Car oui, le film de zombie est avant politique puisque l’entité offre un reflet parfait pour évoquer une humanité en perdition, dans un monde à la ramasse. À tout juste 23 ans, Miller débarque ainsi dans le septième art avec un film de zombie classique dans le fond, mais nerveux dans la forme.
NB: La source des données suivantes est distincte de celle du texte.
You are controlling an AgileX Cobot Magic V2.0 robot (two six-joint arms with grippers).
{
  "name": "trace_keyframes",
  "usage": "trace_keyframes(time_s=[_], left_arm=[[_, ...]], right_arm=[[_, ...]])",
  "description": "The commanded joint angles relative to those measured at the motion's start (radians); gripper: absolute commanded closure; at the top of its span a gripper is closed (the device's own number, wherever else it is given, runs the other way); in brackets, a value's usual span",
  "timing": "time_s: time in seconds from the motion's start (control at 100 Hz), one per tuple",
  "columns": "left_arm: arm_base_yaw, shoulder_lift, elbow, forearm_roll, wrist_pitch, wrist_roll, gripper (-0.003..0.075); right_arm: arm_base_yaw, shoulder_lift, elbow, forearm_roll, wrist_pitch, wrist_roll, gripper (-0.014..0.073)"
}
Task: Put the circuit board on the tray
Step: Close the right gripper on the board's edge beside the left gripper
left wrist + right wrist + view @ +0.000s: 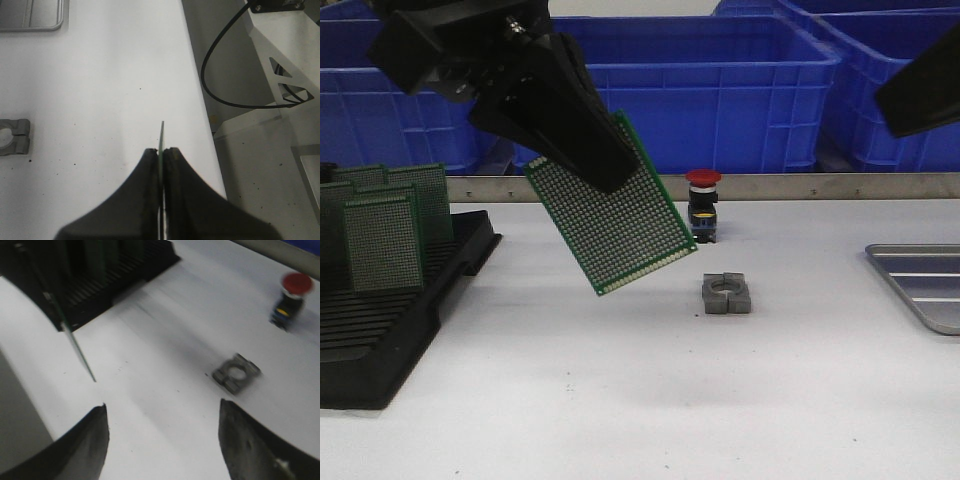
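Observation:
My left gripper (610,175) is shut on a green perforated circuit board (615,218) and holds it tilted in the air over the middle of the table. In the left wrist view the board (162,132) shows edge-on between the closed fingers (150,165). The grey metal tray (920,280) lies at the right edge of the table, far from the board; its corner shows in the left wrist view (31,17). My right gripper (162,407) is open and empty, high at the upper right (920,90). The held board also shows edge-on in the right wrist view (75,342).
A black slotted rack (380,320) with several upright green boards (382,240) stands at the left. A grey metal clamp block (726,294) and a red-capped push button (703,205) sit mid-table. Blue bins (720,80) line the back.

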Motion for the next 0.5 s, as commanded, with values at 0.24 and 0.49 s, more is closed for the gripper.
trace_keyframes(time_s=[0.24, 0.49], left_arm=[[-0.009, -0.048, -0.028, -0.068, 0.080, -0.010, 0.0741], [-0.009, -0.048, -0.028, -0.068, 0.080, -0.010, 0.0741]], right_arm=[[0.211, 0.249, -0.038, 0.329, 0.021, -0.405, 0.0098], [0.300, 0.374, -0.038, 0.453, 0.019, -0.537, 0.0183]])
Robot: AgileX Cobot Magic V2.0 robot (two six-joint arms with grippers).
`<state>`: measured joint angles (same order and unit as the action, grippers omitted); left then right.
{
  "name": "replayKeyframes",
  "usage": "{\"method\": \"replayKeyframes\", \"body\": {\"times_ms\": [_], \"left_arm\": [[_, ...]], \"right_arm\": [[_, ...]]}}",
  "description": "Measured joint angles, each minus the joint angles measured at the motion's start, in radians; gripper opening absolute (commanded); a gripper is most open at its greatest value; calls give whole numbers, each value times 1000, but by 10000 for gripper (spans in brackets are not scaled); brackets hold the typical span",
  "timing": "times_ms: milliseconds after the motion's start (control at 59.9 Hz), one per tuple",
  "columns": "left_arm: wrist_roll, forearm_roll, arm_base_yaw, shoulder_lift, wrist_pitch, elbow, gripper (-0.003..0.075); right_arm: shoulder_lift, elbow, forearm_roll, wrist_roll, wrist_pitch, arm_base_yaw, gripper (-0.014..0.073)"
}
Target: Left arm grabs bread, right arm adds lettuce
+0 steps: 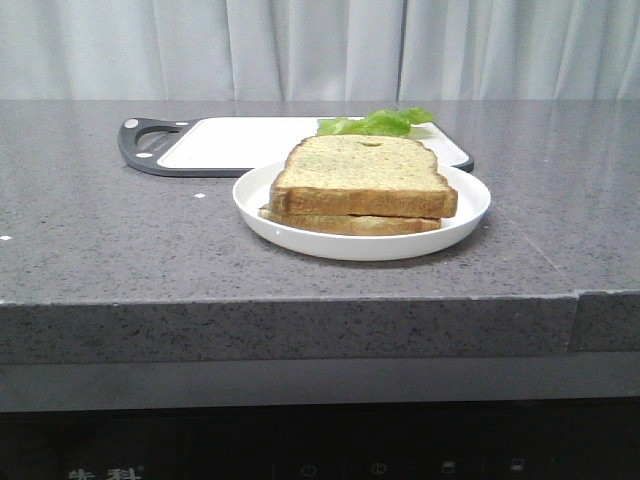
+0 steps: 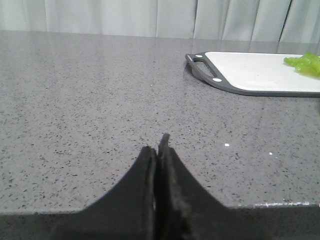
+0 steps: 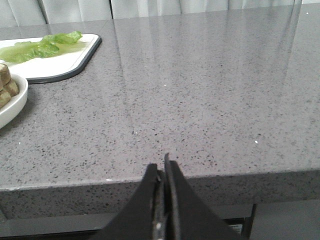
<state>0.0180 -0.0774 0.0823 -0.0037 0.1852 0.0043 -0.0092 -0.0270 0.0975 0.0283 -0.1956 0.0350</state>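
Observation:
The bread [image 1: 365,175], a thick tan slice with a small dimple, lies on top of a thinner slice [image 1: 350,223] on a white plate [image 1: 262,205]. The lettuce [image 1: 377,123] lies on a white cutting board [image 1: 235,142] behind the plate; it also shows in the left wrist view [image 2: 306,64] and the right wrist view [image 3: 42,46]. My left gripper [image 2: 157,145] is shut and empty at the counter's front edge, far left of the board. My right gripper [image 3: 161,165] is shut and empty at the front edge, right of the plate [image 3: 11,107]. Neither arm shows in the front view.
The cutting board [image 2: 260,72] has a dark rim and a handle on its left end. The grey speckled counter [image 1: 100,230] has a front edge with a drop below. Pale curtains hang behind.

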Motion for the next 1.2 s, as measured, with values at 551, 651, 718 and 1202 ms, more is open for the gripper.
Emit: {"method": "replayKeyframes", "body": {"times_ms": [551,651,718,1202], "left_arm": [[0,0,0,0,-15,0,-21],[0,0,0,0,-15,0,-20],[0,0,0,0,-15,0,-21],[0,0,0,0,-91,0,-21]], "right_arm": [[0,0,0,0,0,0,-60],[0,0,0,0,0,0,-60],[0,0,0,0,0,0,-60],[0,0,0,0,15,0,-60]]}}
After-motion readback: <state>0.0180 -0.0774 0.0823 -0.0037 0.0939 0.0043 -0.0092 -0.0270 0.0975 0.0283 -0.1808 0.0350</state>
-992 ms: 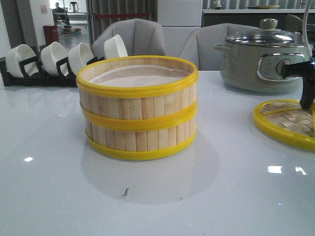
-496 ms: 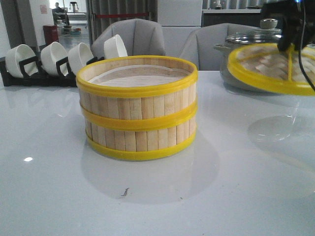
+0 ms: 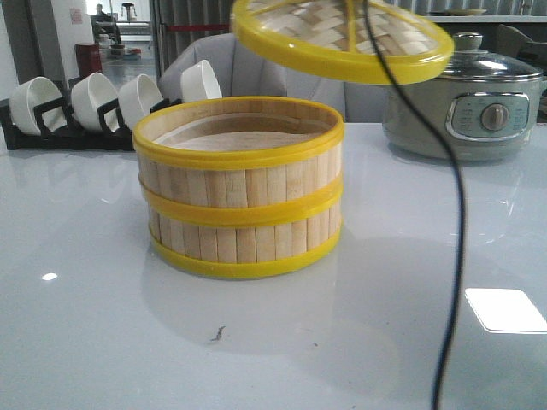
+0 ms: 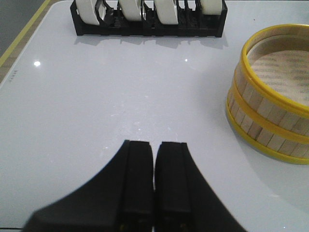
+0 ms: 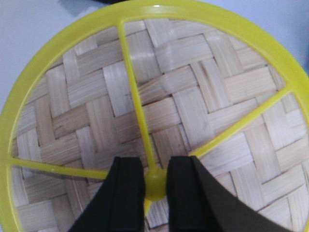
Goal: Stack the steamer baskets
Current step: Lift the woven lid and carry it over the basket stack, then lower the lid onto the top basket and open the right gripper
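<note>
Two steamer baskets (image 3: pixel 238 190), already stacked one on the other, standing on the white table (image 3: pixel 85 325) about midway across it, nearer the far edge than the near one. White liner inside the upper one. Above them and a little to the right, woven lid (image 3: pixel 342 34) with yellow rim, up in the air, tilted, touching nothing below. Right gripper (image 5: pixel 155 186) clamped on the yellow hub of the lid, where the spokes meet. Left gripper (image 4: pixel 154 181) with fingers pressed together, nothing between, low over bare table, well apart from the baskets. Along the far left edge, black rack (image 3: pixel 51 128) with white bowls (image 3: pixel 94 98). At the far right corner, grey-green pot (image 3: pixel 466 107) with glass cover. Black cable (image 3: pixel 453 222) hanging down in front.
</note>
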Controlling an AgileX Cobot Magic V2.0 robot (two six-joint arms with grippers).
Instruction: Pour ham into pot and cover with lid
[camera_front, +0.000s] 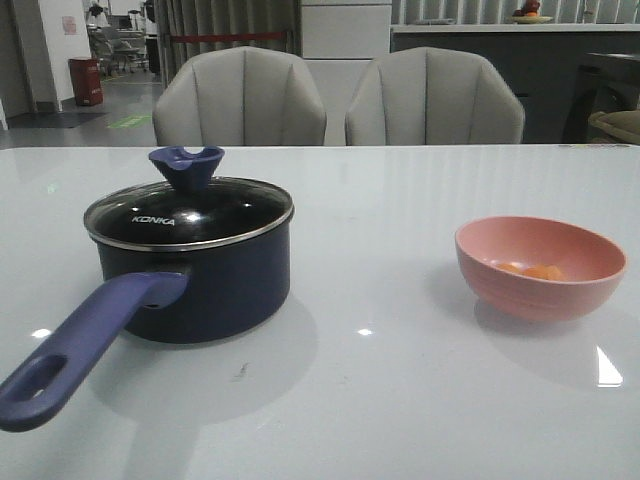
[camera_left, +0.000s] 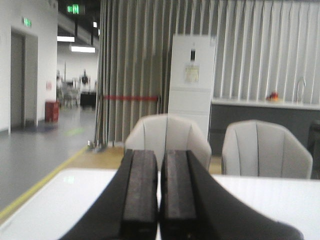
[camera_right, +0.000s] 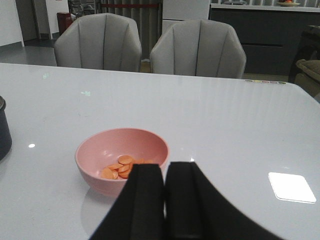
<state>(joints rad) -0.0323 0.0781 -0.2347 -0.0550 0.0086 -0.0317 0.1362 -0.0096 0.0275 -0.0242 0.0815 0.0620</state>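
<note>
Ham pieces lie in the pink bowl on the table's right side, just ahead of the right gripper, its fingers together and empty. Lid sits on the pot at left; left gripper also closed.

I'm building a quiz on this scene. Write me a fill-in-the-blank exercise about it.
1. The lid sits on the ____.
2. The ham lies in a bowl colored ____.
3. In the front view, the bowl stands to the ____ of the purple-blue handle.
4. The left pincer and the right pincer both have their fingers ____.

Missing words: pot; pink; right; shut
</note>
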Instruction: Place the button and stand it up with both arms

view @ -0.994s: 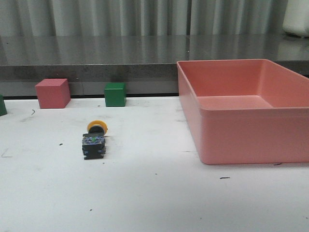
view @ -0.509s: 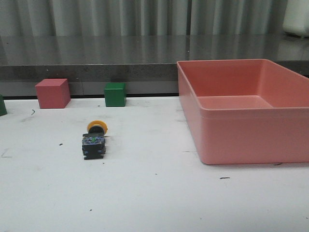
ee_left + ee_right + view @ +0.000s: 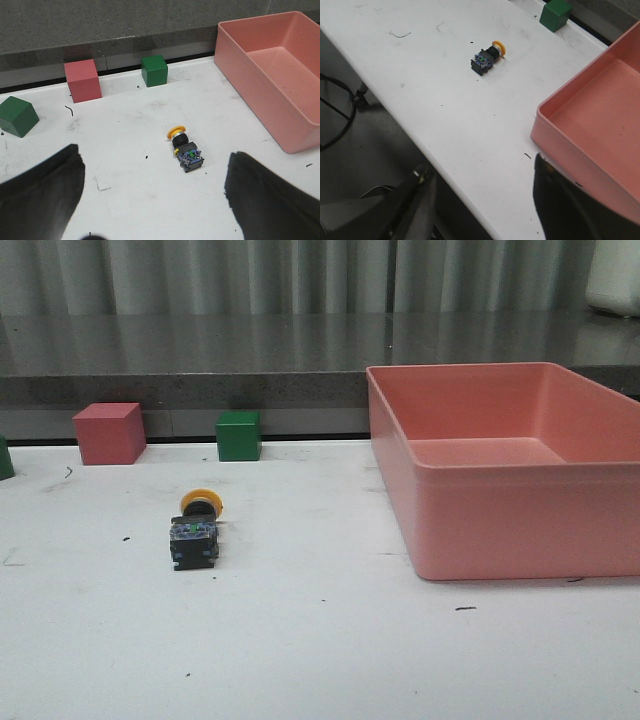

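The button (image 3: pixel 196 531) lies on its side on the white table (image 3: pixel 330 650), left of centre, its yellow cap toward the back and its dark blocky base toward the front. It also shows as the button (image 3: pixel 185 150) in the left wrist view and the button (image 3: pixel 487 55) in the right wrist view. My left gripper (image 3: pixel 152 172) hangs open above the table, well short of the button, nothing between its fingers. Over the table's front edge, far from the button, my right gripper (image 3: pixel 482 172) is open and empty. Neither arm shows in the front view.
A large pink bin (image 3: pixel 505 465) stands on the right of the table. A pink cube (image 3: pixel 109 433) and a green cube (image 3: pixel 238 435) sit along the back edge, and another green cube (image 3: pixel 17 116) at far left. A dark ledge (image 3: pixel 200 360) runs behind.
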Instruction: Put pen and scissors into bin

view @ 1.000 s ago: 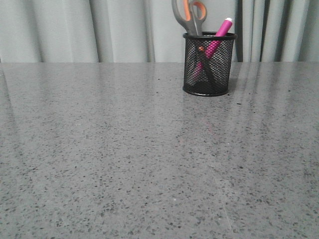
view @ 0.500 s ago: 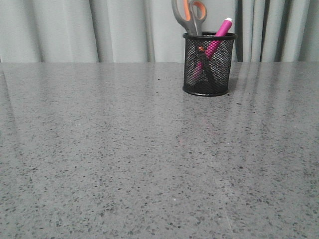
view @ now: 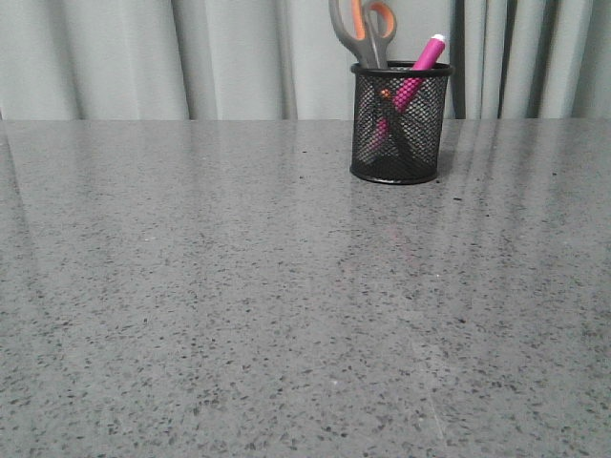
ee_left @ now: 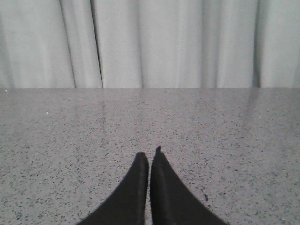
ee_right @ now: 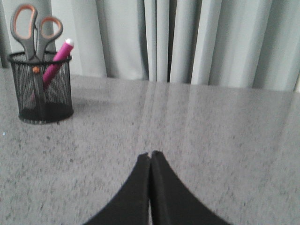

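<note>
Across the far side of the grey speckled bench point(view: 239, 315), before pale curtains point(view: 124, 57): nothing loose anywhere on the surface. Toward the back, right of centre, the bin point(view: 400, 124), upright and black-meshed. Inside it, the scissors point(view: 364, 33), blades down, grey loops with orange linings well above the rim. Beside them in the same cup, the pen point(view: 412, 81), leaning rightward, whitish cap clear of the rim. Judged from this: both items in, task looks complete, nothing left but perhaps parking the arms. Neither arm visible from the front. Left gripper point(ee_left: 150, 157) low over bare bench, jaws pressed together, holding nothing. Right gripper point(ee_right: 150, 156) likewise, tips touching, empty, well apart from the bin seen off to one side in the right wrist view.
</note>
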Controlling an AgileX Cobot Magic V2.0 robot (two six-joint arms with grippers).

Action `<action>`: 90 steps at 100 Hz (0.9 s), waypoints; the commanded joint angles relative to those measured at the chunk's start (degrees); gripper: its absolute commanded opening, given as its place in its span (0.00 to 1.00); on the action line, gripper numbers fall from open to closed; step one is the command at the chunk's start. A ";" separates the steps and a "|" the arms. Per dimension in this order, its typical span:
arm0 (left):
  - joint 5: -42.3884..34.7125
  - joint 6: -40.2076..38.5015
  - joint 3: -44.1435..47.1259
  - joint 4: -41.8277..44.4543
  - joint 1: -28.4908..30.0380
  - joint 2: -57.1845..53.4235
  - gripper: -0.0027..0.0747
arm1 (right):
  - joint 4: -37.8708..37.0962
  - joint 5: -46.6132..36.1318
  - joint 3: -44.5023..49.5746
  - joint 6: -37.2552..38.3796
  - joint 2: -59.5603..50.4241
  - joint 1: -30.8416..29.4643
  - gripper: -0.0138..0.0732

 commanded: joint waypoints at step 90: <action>-4.37 -0.43 2.57 -0.56 0.03 -1.81 0.01 | -1.39 3.15 0.88 0.59 -4.23 -0.60 0.07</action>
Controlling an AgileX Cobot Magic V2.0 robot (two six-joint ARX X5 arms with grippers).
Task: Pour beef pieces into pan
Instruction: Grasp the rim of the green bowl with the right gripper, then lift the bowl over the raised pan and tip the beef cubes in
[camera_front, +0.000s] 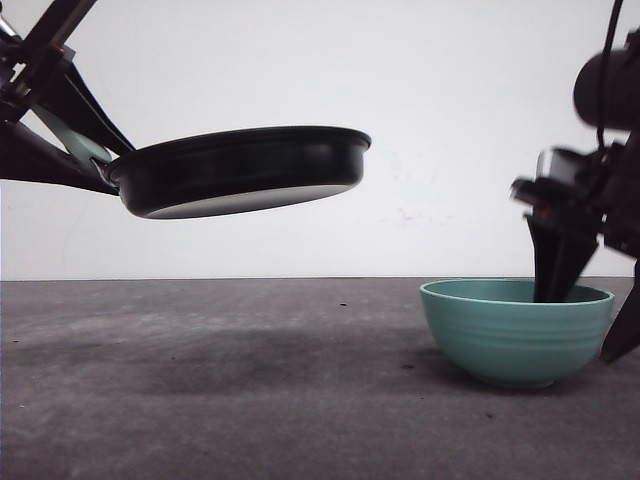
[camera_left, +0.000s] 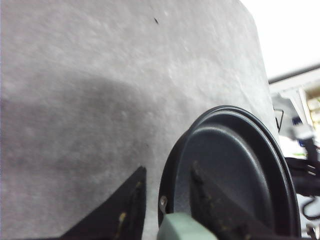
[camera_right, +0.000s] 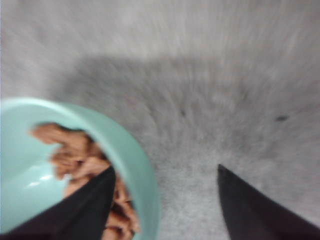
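Observation:
The black pan (camera_front: 240, 168) hangs in the air at the left, roughly level, well above the table. My left gripper (camera_left: 168, 169) is shut on its mint-green handle (camera_left: 182, 228); the pan's inside (camera_left: 235, 165) looks bare. At the right, the beef pieces (camera_right: 75, 150) lie heaped in a teal bowl (camera_front: 515, 335) standing on the table. My right gripper (camera_right: 165, 169) is open astride the bowl's rim (camera_right: 142, 172). One finger (camera_right: 85, 210) is inside over the beef and the other finger (camera_right: 250, 210) is outside. The right wrist view is blurred.
A grey mat (camera_front: 220, 390) covers the table, and the pan's shadow (camera_front: 200, 350) falls on it below the pan. A wide stretch of mat lies between the pan and the bowl. A white wall (camera_front: 440, 120) stands behind.

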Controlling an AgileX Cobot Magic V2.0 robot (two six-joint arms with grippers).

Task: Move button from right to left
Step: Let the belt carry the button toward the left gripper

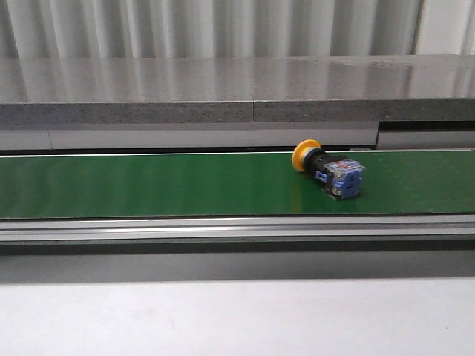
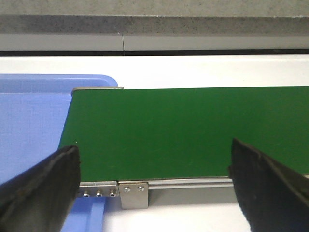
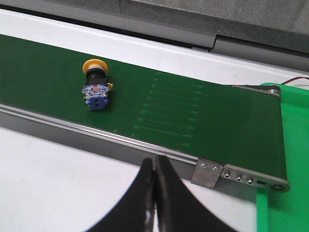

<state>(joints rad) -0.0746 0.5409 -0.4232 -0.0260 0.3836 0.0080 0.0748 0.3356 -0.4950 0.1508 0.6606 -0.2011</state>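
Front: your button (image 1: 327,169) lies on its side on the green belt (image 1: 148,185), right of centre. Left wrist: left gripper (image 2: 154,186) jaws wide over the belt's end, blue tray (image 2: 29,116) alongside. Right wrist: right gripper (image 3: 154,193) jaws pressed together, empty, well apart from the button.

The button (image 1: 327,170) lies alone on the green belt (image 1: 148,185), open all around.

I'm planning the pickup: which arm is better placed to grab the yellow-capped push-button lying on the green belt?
Probably the right. Its wrist camera shows the yellow-capped push-button on the green belt, though its end effector is shut. The left end effector is open but sees only bare belt beside a blue tray.
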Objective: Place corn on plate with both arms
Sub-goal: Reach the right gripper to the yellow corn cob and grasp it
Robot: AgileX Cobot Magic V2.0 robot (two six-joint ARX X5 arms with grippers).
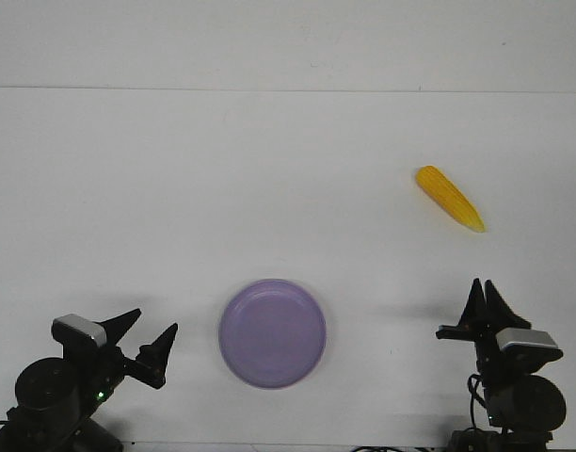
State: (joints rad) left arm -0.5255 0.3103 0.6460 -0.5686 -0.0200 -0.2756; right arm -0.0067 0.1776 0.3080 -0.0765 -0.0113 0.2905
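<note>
Left gripper [149, 334] lower left spread wide, right gripper [484, 294] lower right nearly closed, both empty; plate [272, 333] bottom center; corn [450, 198] upper right, diagonal, tip pointing lower right.

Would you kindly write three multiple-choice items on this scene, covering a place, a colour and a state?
1. Where does the corn lie?
A. On the plate
B. On the table, ahead of the right gripper
C. In the left gripper

2. What colour is the plate?
A. Lavender
B. Green
C. Red

3. What is the left gripper doing?
A. Holding the corn
B. Pressing on the plate
C. Open and empty

Answers:
1 B: the corn rests on the bare white table, beyond the right gripper.
2 A: its surface is pale purple.
3 C: its fingers stand apart with nothing between them.
</note>
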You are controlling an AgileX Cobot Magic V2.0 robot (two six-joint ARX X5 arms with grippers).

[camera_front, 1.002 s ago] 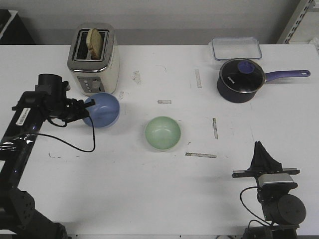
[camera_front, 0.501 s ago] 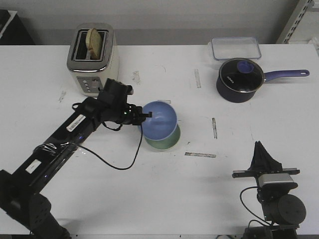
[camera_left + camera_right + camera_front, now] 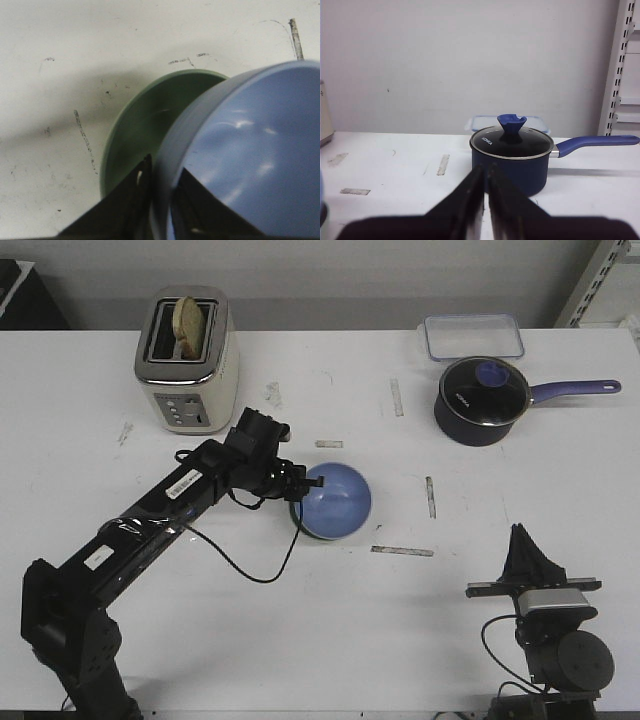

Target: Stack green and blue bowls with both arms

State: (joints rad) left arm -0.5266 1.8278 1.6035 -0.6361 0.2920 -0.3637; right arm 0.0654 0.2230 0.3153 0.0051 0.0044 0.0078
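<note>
High front view, two wrist close-ups

a white table, scuffed and marked with bits of tape, fills most of the frame. a plain grey wall runs along the top. white slotted shelving stands at the upper right.

You're looking at a lab bench staged as a kitchen: scuffed white table, toaster, saucepan, bare wall, metal shelving.
</note>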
Il fait même preuve d’une certaine ambition, avec un récit qui brasse des thématiques axées sur le relationnel, où l’affectif devient un vecteur principal. Même s’ils montrent des limites face à une invasion zombie, l’amour, l’amitié et le lien père-fils… Attendez une minute… Votre cher rédacteur serait-il en train d’essayer de chercher du sens à ce film ?
Reprenons.
‘’Automaton Transfusion’’ est un petit film amateur complètement foutraque, mis en scène nerveusement par un jeune cinéaste passionné, un peu bloqué dans des références qu’il cite ouvertement au détour de moult punchline. C’est un flick horrifique généreux en action, avec une réalisation vraiment pas dégueux, contrairement à sa photographie. On n’y voit pas grand-chose, c’est flou, c’est sombre et ce qui se passe à l’écran est la plupart du temps illisible. Ce que n’aide pas le bon-sens relatif des dialogues, tout comme son intrigue simpliste, mais néanmoins ambitieuse.
En vrai, à première vue, ce film c’est de la merde, disons-le. Oui, sauf qu’il est fait par un vrai amoureux du genre et ça se voit. Il parvint à réunir un peu de thunes, quelques personnes (aucun figurant n’a été payé) et une indestructible envie de bien faire. Quelque chose dans ce film indique qu’il est emballé avec le cœur, ce qui du coup, rend difficile toute approche objectivement critique. Ce n’est pas une production arrogante qui prétend être ce qu’elle n’est pas. Au contraire, tout au long du récit, Steven C. Miller assume totalement sa place, avec tout le respect qu’il semble vouloir donner à ceux qui lui ont donné envie de faire du cinéma.
On entre alors dans les conceptions métamodernistes du cinéma contemporain. Sans George A. Romero, Wes Craven, Tobe Hooper, Sam Raimi, Stuart Gordon, Brian Yuzna ou encore Larry Cohen et toute une flopée de cinéastes retombés dans l’anonymat, ‘’Automaton Transfusion’’ n’existerait pas, du moins pas sous cette forme. Et c’est un plus pour le film, car sans cesse Miller se réfère avec allégeance à une génération et un cinéma de genre qui l’a sans doute bercé.
Alors, en effet c’est là aussi les limites du film, puisque ça le dessert à plusieurs reprises et jamais il ne parvient vraiment à se trouver une identité propre. Cependant, par une mise en scène souvent inventive et une générosité dans le gore, Miller proposer un spectacle réjouissant, surprenamment cohérent et très respectueux envers ceux qui l’ont inspiré.
Avec des moyens dérisoires, moins de 30 000 dollars et un calendrier de tournage étendu sur 9 jours, ce qui aboutit est l’œuvre d’un passionné, une proposition de cinéma maladroite, certes, mais honnête. Elle tient même la comparaison à pas mal de productions ‘’horrifiques’’ servies par des Studios frileux dès qu’il s’agit de proposer des spectacles gorets décomplexés. Ainsi le film de Miller devient une alternative sympathique pour passer un petit moment fun, sans grande prétention, autre que de divertir et de se marrer devant l’avalanche de tripailles en pagailles.